Appellant urges forty-nine points of error. Its first twenty-eight points complain that the trial court erred in submitting Special Issues 1 through 7 because there was no evidence or insufficient evidence, because the issues and the jury’s answers to them were against the great weight and preponderance of the evidence, and because there were no pleadings to support their submission to the jury. We overrule the great weight points. A trial judge does not err by submitting an issue whose answer is against the great weight of the evidence. He must submit it; he may, after verdict, grant a new trial.

Mr. Boyer, a Gulf salesman, began dealing with the Co-op through its manager, James Harvell. They agreed in 1969 that the Co-op would take delivery of some Gulf fertilizer for resale. Under an arrangement called a “dated billing program”, Gulf delivered and stored it in a warehouse operated by the Co-op. The parties agreed that at each dated billing period an inventory would be taken and Gulf would bill the Co-op for the fertilizer it had sold since the last billing period but that the Co-op would not be billed for any fertilizer still on hand.

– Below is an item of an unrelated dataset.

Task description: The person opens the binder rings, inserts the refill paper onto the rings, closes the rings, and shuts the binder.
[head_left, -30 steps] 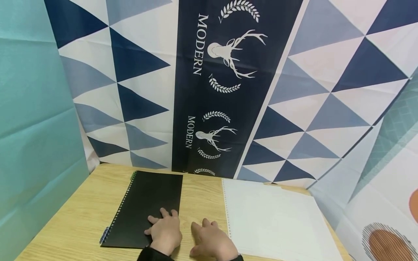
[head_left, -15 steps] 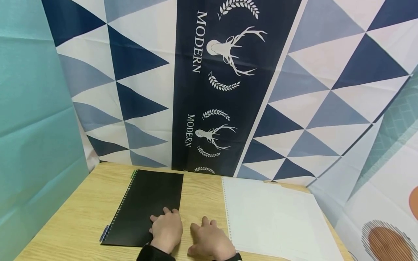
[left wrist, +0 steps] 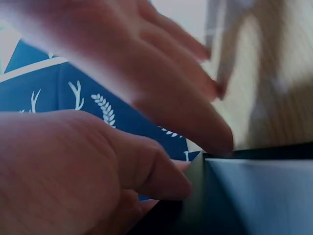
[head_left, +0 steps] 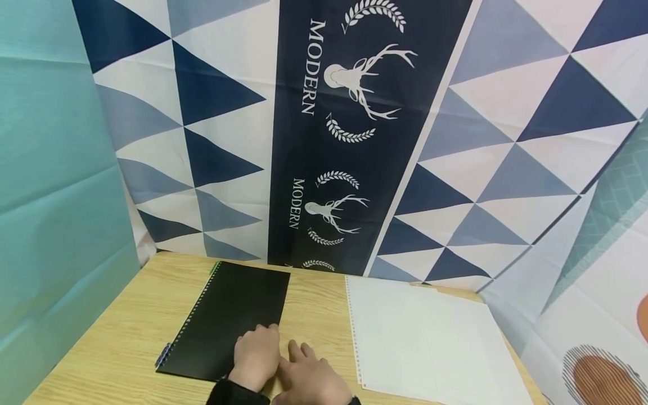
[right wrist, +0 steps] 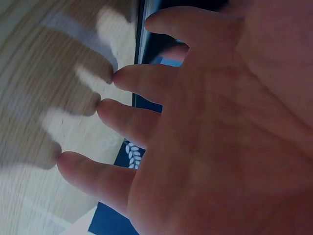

Gulf says this transaction was a completed sale with a financing arrangement whereby Gulf would not charge the pur[240]*240chase price or interest until the Co-op sold the fertilizer but that if the Co-op failed to pay the billed amount within thirty days, the purchase price of the fertilizer in inventory also became due. Gulf says the billing statement of account called a “redating form” merged their agreement into an integrated contract.

We disagree. The redating form did not purport to be complete or to state the entire agreement of the parties. The signature of Co-op’s representative shows, at most, a verification of the accuracy of the values of the fertilizer sold and of the goods on hand. Gulf did not allege a written contract, and the evidence shows that the agreement between the parties was never reduced to writing.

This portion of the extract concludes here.